Hello, friends,
One thing I’ve noticed during ten years of writing about data privacy is that people often have an “aha” moment when they see data about themselves. There is something about staring at a dossier a tech company has compiled about you that really brings the issue home.
But it’s rare that we get that chance.
Sure, if you dig deep enough into Google or Facebook ad settings, you can find the page where they tell you how they are marketing you to advertisers. (As an aside, Google believes I am a man interested in cars – neither of which is true. I guess searching for tech-related topics confuses them into thinking I’m a tech bro.) You can check your settings here: Google ad settings and Facebook ad preferences.
Even if you find those settings, however, it’s hard to understand how they made those judgements about you in the first place.
Enter Blacklight—a real-time privacy inspection tool that we launched this week. Type any website URL into Blacklight and you can see exactly how you are being tracked by third parties on that site.
Blacklight allows you to see:
- If a website is sharing data about your visit with Facebook or Google—which might explain some of the judgments the platforms made about you.

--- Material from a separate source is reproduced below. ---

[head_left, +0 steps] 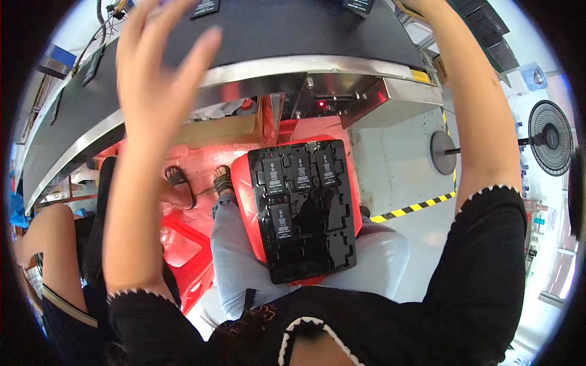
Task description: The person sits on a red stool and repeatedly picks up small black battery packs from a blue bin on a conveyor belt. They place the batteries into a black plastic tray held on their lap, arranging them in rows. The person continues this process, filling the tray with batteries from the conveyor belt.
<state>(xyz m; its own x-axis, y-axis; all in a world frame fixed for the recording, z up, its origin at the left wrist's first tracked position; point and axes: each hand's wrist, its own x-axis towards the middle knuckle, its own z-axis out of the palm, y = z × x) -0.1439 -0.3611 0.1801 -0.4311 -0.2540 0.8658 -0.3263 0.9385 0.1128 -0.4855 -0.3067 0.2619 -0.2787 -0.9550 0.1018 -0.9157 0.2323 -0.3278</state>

- If a website is trying to monitor your keystrokes and mouse clicks—and sending that data to outside companies.
- If a website is using a creepy technique called canvas fingerprinting to try to track you even if you block cookies.
- How many cookies are being set on your computer by third parties on each website.
Try Blacklight — themarkup.org
A Real-Time Website Privacy Inspector
The amazing thing about Blacklight is that it is a real-time analysis. When you enter a URL, it instantly visits the website and performs a bunch of privacy tests.
That makes it unique among journalism data projects. Most of the time, journalists do the hard work of collecting documents—through public records requests or scraping data from the Internet—and then offer the public the chance to explore that data trove.
Blacklight is different: it is creating records each time you search for a URL. We didn’t gather any data about your kids’ school’s website. It’s only after you enter the URL into Blacklight that the data comes to exist.
In this way, Blacklight is also a window into the journalistic process. For the first time, we can give readers the same thrill of discovery that we get whenever we get new public records in response to a request or when we successfully scrape 15,000 Google search results for our analysis.
Blacklight is an engineering feat, eighteen months in the making by a team led by The Markup Investigative Data Journalist Surya Mattu. It’s a profound accountability tool and also surprisingly addictive to play with. We hope you enjoy using it to explore the hidden surveillance all around you.
We also hope it might change your mind about what journalism could look like. We believe journalism doesn’t always have to be a one-way conversation in which we present words for you to read. We also want to give you the tools to hold institutions in your life accountable for their choices.
As Blacklight creator Surya often says, “we want readers to have a sense of agency —not apathy.”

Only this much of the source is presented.